*** Block opens ***

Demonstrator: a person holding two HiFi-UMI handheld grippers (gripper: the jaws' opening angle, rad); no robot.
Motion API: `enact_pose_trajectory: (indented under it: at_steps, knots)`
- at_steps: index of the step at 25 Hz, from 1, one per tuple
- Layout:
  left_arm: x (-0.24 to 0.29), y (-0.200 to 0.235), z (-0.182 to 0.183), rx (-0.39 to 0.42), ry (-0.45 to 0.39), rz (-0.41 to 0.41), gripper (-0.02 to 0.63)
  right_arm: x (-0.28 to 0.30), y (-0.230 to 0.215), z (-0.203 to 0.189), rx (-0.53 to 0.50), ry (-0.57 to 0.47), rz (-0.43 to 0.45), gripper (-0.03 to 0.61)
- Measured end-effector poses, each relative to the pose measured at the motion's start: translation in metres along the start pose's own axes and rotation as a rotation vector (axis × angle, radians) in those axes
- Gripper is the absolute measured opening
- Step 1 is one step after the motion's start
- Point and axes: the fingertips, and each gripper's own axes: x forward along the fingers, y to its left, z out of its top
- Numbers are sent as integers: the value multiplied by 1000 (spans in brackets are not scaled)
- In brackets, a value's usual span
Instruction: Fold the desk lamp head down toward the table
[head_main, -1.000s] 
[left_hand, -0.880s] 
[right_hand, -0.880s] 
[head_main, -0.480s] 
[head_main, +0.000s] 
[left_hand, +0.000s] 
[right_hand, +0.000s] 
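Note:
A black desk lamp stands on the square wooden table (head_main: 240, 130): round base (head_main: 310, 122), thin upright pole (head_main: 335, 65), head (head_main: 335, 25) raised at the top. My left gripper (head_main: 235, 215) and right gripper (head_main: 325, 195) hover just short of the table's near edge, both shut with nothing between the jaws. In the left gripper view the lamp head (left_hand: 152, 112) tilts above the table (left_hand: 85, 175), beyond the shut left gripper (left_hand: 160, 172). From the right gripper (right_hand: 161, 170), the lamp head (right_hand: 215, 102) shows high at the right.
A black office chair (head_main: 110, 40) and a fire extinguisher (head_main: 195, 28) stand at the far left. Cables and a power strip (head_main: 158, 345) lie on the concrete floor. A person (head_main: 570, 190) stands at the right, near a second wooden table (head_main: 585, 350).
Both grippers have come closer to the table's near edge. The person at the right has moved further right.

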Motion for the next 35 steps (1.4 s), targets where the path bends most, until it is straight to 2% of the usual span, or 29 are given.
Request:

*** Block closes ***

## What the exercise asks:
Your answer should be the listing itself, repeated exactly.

## Exercise result:
Demonstrator: a person holding two HiFi-UMI handheld grippers (gripper: the jaws' opening angle, rad); no robot.
Motion API: `enact_pose_trajectory: (indented under it: at_steps, knots)`
- at_steps: index of the step at 25 Hz, from 1, one per tuple
- Layout:
  left_arm: x (-0.24 to 0.29), y (-0.200 to 0.235), z (-0.182 to 0.183), rx (-0.39 to 0.42), ry (-0.45 to 0.39), rz (-0.41 to 0.41), gripper (-0.02 to 0.63)
  right_arm: x (-0.28 to 0.30), y (-0.230 to 0.215), z (-0.203 to 0.189), rx (-0.53 to 0.50), ry (-0.57 to 0.47), rz (-0.43 to 0.45), gripper (-0.03 to 0.61)
- Measured end-effector poses, each relative to the pose measured at the motion's start: translation in metres along the start pose's own axes and rotation as a rotation vector (axis × angle, radians) in those axes
- Gripper is the absolute measured opening
- Step 1 is one step after the motion's start
- Point and axes: the fingertips, and each gripper's own axes: x forward along the fingers, y to its left, z out of its top
- Numbers are sent as integers: the value multiplied by 1000 (spans in brackets are not scaled)
- In brackets, a value's usual span
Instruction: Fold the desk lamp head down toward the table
[head_main, -1.000s] 
[left_hand, -0.880s] 
[right_hand, -0.880s] 
[head_main, -0.480s] 
[head_main, +0.000s] 
[left_hand, +0.000s] 
[right_hand, +0.000s] 
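Note:
A black desk lamp stands on the square wooden table (head_main: 240, 130): round base (head_main: 310, 122), thin upright pole (head_main: 335, 65), head (head_main: 335, 25) raised at the top. My left gripper (head_main: 235, 215) and right gripper (head_main: 325, 195) hover just short of the table's near edge, both shut with nothing between the jaws. In the left gripper view the lamp head (left_hand: 152, 112) tilts above the table (left_hand: 85, 175), beyond the shut left gripper (left_hand: 160, 172). From the right gripper (right_hand: 161, 170), the lamp head (right_hand: 215, 102) shows high at the right.
A black office chair (head_main: 110, 40) and a fire extinguisher (head_main: 195, 28) stand at the far left. Cables and a power strip (head_main: 158, 345) lie on the concrete floor. A person (head_main: 570, 190) stands at the right, near a second wooden table (head_main: 585, 350).
Both grippers have come closer to the table's near edge. The person at the right has moved further right.
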
Motion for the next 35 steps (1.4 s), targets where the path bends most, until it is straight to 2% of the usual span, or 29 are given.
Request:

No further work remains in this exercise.